Saturday, June 12, 2010

Sinharaja



Dense, dark, wet and mysterious - Sinharaja is a primeval forest for meditation, relaxation and for scientific exploration. This relatively undisturbed expanse of primary forest is a Sri Lankan heritage - the last patch of sizeable lowland evergreen Rain Forest still remaining more or intact or undisturbed in our island.

The forest is steeped in deep legend and mystery. The word Sinharaja means, lion (Sinha) king (Raja) and the popular belief it that the legendary origin of the Sinhala people in Sri Lanka is form the descendants of the union the lion king who once lived in the forest and a princess.

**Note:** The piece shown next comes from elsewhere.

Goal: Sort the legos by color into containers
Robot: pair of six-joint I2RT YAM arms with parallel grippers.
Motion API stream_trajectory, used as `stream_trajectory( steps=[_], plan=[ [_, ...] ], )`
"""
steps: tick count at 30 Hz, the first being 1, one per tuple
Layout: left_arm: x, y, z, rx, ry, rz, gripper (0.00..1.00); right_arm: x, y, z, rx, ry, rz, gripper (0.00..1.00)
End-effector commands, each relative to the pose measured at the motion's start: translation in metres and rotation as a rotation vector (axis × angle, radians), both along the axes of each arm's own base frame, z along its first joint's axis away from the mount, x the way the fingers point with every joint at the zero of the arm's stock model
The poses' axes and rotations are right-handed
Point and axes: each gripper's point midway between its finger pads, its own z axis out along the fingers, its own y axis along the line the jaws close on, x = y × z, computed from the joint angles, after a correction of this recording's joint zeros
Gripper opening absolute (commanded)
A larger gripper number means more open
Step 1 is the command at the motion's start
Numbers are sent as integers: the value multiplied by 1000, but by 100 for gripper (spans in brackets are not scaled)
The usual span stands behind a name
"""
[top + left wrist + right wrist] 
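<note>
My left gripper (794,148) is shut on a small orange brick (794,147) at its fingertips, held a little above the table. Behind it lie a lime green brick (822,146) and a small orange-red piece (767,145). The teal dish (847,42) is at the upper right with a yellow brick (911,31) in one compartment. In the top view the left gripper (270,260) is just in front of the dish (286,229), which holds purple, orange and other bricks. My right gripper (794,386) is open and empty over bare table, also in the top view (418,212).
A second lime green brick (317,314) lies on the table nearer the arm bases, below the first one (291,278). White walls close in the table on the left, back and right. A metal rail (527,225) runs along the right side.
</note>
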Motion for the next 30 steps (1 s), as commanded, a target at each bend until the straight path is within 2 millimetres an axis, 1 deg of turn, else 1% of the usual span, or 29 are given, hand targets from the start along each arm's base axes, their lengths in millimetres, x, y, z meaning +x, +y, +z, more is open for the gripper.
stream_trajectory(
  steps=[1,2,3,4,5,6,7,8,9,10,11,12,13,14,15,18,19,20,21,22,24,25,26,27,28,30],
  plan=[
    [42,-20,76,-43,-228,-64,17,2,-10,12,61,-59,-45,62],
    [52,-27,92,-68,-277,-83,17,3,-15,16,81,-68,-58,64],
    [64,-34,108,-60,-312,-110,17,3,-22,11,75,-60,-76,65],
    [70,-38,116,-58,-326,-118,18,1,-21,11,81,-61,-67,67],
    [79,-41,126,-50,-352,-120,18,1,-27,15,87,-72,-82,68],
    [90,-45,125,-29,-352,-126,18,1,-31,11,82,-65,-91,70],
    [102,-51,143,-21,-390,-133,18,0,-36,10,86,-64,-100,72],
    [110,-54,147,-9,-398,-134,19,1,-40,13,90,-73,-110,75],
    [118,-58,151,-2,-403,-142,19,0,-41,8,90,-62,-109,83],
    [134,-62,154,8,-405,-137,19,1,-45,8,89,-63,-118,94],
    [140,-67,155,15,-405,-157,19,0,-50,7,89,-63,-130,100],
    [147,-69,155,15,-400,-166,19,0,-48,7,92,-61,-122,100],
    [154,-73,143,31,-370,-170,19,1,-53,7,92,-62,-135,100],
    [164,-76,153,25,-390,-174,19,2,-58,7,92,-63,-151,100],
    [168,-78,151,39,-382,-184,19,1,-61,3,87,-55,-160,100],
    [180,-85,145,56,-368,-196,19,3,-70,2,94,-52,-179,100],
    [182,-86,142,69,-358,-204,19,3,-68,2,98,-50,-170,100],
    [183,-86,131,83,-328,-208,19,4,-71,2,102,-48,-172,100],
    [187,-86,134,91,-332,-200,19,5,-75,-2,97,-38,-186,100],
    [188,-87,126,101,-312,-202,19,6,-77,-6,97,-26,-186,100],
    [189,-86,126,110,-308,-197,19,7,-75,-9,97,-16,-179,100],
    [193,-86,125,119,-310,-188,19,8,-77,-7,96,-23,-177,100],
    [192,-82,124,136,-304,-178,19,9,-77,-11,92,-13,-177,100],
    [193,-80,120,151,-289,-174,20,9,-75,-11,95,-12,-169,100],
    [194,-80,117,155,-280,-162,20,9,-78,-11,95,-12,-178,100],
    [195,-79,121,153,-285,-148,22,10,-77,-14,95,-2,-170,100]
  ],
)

Today, the spirit of the legend remains captured in solitude in the silent forest and the rising mist of the early dawn. More than time however separates the modern explorer in the Sinharaja forest from its legendary inhabitants, man has rapidly penetrated the seemingly inaccessible wilderness of the Sri Lanka's rainforest which once covered perhaps over 100,000 ha. of the South Western hills and lowlands. The present reserve is but a glimpse of its former glory, occuphying a narrow silver of land 21 km. in length and 3.7 km. in width, covering 11187 ha. of undisturbed and logged forest, scrub and fern land. It was declared an International Man and Biosphere Reserve by UNESCO in 1978, then a National Wilderness Area in 1988 under the National Heritage Site in 1989.

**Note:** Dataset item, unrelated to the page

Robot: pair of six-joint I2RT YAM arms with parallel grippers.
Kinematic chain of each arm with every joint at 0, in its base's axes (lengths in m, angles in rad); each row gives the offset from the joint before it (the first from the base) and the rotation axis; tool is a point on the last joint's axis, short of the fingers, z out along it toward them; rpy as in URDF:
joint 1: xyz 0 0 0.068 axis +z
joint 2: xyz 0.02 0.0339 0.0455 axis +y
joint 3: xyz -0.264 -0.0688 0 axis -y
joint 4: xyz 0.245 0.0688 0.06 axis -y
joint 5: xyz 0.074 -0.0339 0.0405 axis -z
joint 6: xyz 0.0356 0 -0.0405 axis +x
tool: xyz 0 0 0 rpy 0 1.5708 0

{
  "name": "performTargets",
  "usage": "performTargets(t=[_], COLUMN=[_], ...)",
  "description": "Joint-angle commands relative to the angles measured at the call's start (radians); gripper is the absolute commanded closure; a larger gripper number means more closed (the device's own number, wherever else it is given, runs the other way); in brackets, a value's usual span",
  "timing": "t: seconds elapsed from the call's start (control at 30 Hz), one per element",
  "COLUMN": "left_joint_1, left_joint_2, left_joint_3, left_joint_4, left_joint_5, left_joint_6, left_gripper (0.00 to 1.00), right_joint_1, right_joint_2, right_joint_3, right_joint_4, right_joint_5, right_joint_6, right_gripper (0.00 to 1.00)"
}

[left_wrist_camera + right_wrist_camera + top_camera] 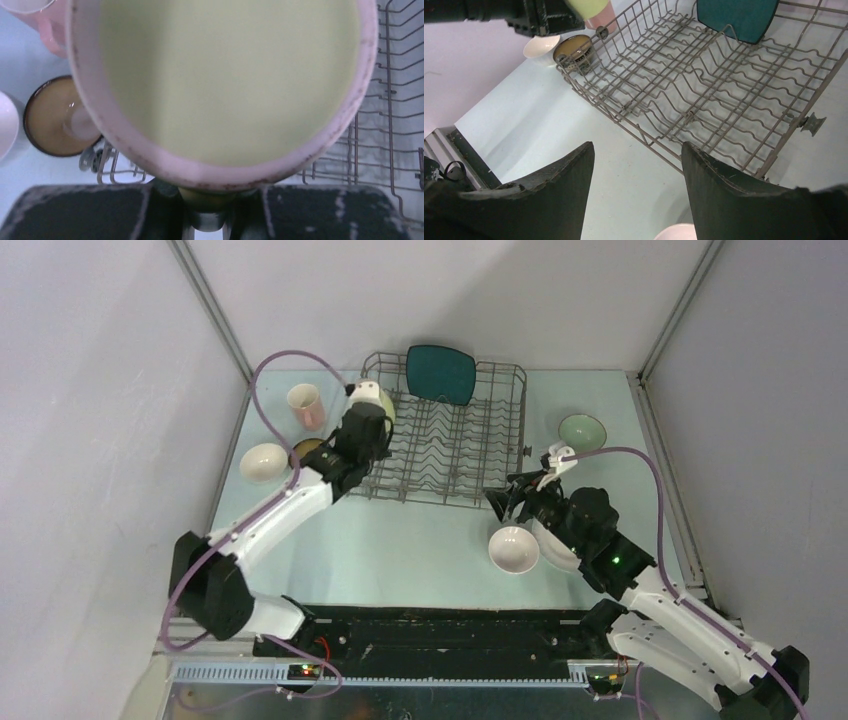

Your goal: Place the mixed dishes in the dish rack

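1. the yellow-green mug (225, 75) is glazed ceramic: stiff, smooth and likely slippery, and it would probably chip if knocked on wire. it looks moderately heavy. the inside is matte green and the rim pale and speckled.
2. it hangs over the left edge of the dish rack (455, 455), toward the far corner.
3. the left gripper (207, 197) is pinching the mug low on one side. i cannot tell whether it has the handle or the wall; the handle would be the surer hold.
4. the rack is thin, rigid grey-brown wire with upright tines. a teal square plate (440, 373) stands on edge at its far side.
5. left of the rack, a pink cup (305, 405), a dark brown bowl (55, 117) and a white bowl (264, 462) sit on the table.
6. the right gripper (636, 150) is spread and empty near the rack's near-right corner.
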Motion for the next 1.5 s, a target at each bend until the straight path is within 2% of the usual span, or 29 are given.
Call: performTargets(t=[0.0,0.13,0.3,0.5,1.17,1.27,1.47], left_joint_1=[0.053,0.093,0.12,0.186,0.204,0.21,0.217], left_joint_2=[0.104,0.182,0.302,0.448,0.624,0.674,0.755], left_joint_3=[0.16,0.189,0.287,0.413,0.532,0.609,0.722], left_joint_4=[0.045,0.091,0.115,0.062,0.117,0.062,0.008], left_joint_5=[0.041,0.065,0.005,0.113,0.115,0.143,0.107], left_joint_6=[0.073,0.109,0.186,0.194,0.343,0.368,0.364], left_gripper=[1.0,1.0,1.0,1.0,1.0,1.0,1.0], right_joint_1=[-0.004,-0.007,-0.013,-0.022,-0.059,-0.066,-0.075], right_joint_2=[0.0,0.018,0.022,0.019,0.071,0.083,0.103], right_joint_3=[-0.001,-0.001,-0.001,-0.002,-0.002,-0.001,-0.001], right_joint_4=[0.002,0.0,-0.004,-0.007,0.031,0.045,0.055], right_joint_5=[0.027,0.012,0.014,0.015,-0.058,-0.079,-0.106], right_joint_6=[-0.003,0.002,-0.002,-0.005,0.005,0.009,0.016], right_gripper=[0.32,0.33,0.32,0.32,0.33,0.33,0.33])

To the casual observer, the forest represents a tropical rain forest with a dense tall stand of trees, steep and rugged hills etched by numerous rocky streams and rivulets. The value of forests such as Sinharaja are well known for their functions as watersheds and store houses of great biological wealth. It is a rich treasure treasure trove of nature with a great diversity of habitats and a vast repository of Sri Lanka's endemic species found no where else in the world. Sinharaja therefore, represents an irreplaceable genepool, a refugia for all those rare and endangered forms of life, both fauna and flora.